# Best way to fix wobbly bench/seat



## mengtian

Good Morning,

I am building a vantity seat for my wife. Just a cheap one using pine. I am trying to see what works in my "shop" and what does not. When I get this done I will make he a better one.

Anyway. Two questions:

1. I glued the legs and upper pieces together and secured with pocket screws. (I was going to try for a different type of joinery but am doing baby steps right now:icon_smile All the legs are the exact same size. The seat wobbles like one leg is shorter than the other. There is a gap about 1/16th to 1/8 between the leg and table. I think when I glued it it got twisted ever so slightly.

My wife said to bang it with a hammer. I did not think that was a good idea.








Should I (a)sand the other legs down or (b) I am putting pads on the bottom of the legs, should I just shim there?

2. I used pocket screws and the seat feels pretty sturdy (wife is 105 soaking wet).

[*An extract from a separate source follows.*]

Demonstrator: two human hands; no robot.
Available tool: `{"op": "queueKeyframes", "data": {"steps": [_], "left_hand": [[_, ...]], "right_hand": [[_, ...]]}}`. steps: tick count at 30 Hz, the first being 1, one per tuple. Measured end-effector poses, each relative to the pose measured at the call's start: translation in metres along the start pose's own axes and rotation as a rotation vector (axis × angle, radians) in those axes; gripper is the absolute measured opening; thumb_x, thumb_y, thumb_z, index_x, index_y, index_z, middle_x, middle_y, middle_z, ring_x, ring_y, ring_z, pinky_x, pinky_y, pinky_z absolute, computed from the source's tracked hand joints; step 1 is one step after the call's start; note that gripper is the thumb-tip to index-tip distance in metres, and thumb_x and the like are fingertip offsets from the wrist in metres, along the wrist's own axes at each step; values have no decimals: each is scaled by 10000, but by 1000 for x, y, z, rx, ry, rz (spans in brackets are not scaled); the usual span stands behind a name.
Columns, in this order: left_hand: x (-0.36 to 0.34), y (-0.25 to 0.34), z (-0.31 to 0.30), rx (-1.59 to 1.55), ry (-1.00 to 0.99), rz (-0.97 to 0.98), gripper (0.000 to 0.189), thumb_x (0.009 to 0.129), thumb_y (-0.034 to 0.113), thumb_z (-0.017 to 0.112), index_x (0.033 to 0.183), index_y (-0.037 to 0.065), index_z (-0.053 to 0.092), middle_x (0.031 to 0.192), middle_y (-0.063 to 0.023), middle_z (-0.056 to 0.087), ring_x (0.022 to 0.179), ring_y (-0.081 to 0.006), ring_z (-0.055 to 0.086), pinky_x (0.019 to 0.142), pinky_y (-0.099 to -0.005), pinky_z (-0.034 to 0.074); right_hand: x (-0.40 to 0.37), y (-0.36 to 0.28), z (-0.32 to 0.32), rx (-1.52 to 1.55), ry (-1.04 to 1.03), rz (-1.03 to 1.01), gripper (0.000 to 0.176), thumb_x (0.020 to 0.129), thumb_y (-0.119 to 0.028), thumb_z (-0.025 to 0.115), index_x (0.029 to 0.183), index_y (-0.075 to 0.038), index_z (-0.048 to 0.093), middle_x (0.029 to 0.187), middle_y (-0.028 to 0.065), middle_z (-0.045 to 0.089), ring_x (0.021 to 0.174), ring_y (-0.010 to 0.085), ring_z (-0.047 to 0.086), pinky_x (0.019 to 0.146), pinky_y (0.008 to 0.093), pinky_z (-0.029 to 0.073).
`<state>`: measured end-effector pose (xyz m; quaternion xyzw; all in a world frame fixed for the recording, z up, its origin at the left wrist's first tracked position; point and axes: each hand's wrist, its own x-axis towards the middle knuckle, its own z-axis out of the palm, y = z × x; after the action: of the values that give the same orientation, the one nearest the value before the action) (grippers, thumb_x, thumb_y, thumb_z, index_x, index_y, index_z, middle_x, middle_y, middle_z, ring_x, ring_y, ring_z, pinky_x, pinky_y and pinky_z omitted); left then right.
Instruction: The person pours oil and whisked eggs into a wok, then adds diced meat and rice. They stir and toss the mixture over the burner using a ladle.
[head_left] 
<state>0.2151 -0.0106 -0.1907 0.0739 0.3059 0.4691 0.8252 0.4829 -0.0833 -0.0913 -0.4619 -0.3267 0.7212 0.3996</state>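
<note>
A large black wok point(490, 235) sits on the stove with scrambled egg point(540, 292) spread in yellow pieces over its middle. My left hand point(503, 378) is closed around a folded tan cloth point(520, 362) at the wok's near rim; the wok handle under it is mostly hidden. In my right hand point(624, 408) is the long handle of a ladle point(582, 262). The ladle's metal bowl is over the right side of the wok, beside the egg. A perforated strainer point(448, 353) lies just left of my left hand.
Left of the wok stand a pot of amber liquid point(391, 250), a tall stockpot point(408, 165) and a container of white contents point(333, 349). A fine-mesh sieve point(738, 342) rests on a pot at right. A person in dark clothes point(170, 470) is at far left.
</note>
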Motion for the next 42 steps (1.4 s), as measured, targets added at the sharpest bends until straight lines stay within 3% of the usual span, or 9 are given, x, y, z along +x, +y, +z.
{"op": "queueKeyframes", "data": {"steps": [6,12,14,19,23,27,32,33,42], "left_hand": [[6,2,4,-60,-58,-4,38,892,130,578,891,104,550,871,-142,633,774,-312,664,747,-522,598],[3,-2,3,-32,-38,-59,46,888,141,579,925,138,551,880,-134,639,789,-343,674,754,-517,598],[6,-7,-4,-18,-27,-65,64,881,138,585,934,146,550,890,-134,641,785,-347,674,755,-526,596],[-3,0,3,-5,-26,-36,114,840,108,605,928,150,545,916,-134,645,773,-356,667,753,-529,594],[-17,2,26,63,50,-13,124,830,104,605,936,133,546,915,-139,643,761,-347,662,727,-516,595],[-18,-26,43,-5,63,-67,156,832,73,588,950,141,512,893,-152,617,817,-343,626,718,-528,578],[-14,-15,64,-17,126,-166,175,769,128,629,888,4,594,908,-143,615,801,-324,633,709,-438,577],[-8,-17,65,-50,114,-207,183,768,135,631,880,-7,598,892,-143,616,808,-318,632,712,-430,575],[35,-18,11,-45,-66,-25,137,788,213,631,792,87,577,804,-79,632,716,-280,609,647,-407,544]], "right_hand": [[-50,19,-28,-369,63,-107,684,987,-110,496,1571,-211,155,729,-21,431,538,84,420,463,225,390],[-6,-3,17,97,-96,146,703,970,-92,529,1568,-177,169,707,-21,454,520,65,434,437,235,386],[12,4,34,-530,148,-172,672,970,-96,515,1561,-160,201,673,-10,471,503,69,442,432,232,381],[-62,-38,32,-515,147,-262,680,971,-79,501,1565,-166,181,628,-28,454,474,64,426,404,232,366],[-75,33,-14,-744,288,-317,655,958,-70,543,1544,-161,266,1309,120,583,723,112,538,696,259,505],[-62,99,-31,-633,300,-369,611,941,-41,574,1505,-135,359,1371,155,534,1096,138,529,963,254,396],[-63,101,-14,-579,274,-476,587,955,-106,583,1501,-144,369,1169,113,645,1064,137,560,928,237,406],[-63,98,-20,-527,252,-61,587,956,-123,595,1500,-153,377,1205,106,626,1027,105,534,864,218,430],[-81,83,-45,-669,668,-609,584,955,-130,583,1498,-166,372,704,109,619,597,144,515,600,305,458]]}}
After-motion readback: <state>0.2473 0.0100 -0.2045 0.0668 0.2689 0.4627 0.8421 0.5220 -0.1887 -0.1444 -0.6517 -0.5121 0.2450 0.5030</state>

I used supports in between the legs because I thought with pine it woould loosen over the years and needed the support. If I used Oak or another wood (cherry?) would the legs be supported OK with just the pocket screws, glue, and the upper framing of 1x3's?

Thanks


----------



## Dave Paine

I agree banging with a hammer is not a good idea. It may enlarge the pocket holes and result in a loose joint.

It can be difficult to get legs to be exactly level, just as you are experiencing. Small differences in either length or the joint are so easy.

Another potential problem is that the floor where this is used may not be even.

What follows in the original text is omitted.